Abbas Kadhom Obaid Al-Fatlawi, kuasa usaha misi Irak di PBB, mengatakan kepada Dewan Keamanan PBB bahwa pesawat itu berasal dari daerah perbatasan Suriah-Yordania.
"Dua puluh pesawat berangkat, diikuti oleh 30 pesawat menuju selatan Irak, dan mereka terbang di atas kota Basra, Najaf, dan Karbala," katanya.
"Pelanggaran ini merupakan pelanggaran hukum internasional dan Piagam PBB," katanya.
"Pelanggaran ini juga merupakan ancaman terhadap tempat-tempat dan kawasan suci yang dapat menimbulkan reaksi keras dari masyarakat, mengingat betapa pentingnya tempat-tempat suci ini bagi rakyat kami."
Apa yang terjadi di Dewan Keamanan PBB?
Dewan Keamanan PBB tengah mengadakan pertemuan khusus untuk membahas konflik Israel-Iran.
Berikut ini sekilas apa yang telah dibicarakan sejauh ini:
Duta Besar Iran untuk PBB mengecam Israel karena membunuh warga sipil dalam serangannya di Iran dan mendesak PBB untuk mengambil tindakan nyata guna menegakkan hukum internasional.

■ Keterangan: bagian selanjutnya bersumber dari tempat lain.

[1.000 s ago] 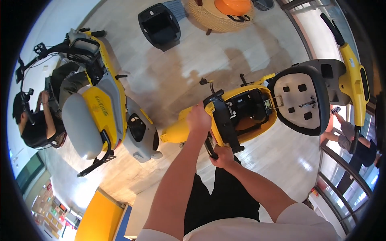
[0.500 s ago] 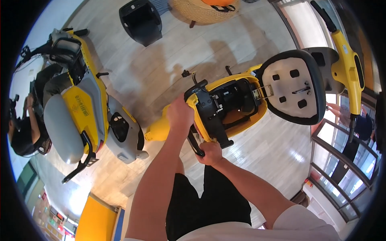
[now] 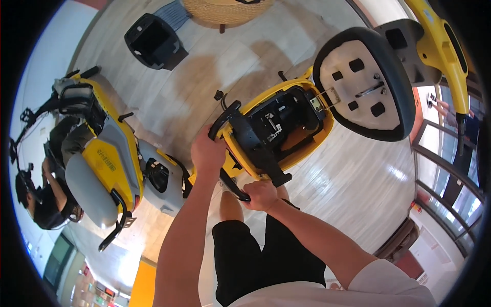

Utusan Israel Danon menyerang mitranya dari Iran, dengan mengatakan Israel “tidak akan meminta maaf atas serangan terhadap fasilitas nuklir Iran”.
Duta Besar AS telah menegaskan kembali dukungan teguh Washington terhadap Israel, menyalahkan Iran karena gagal menyetujui kesepakatan nuklir.
Utusan Rusia menekankan bahwa Israel menyerang Iran pada malam menjelang putaran perundingan nuklir dan menuduh Israel menunjukkan pengabaian yang terang-terangan terhadap upaya untuk menemukan solusi diplomatik guna mengakhiri konflik.
Kepala IAEA Rafael Grossi menyerukan “penahanan diri secara maksimal”, memperingatkan bahwa serangan terhadap fasilitas nuklir dapat mengakibatkan pelepasan zat radioaktif dengan konsekuensi besar di dalam dan di luar batas negara yang diserang.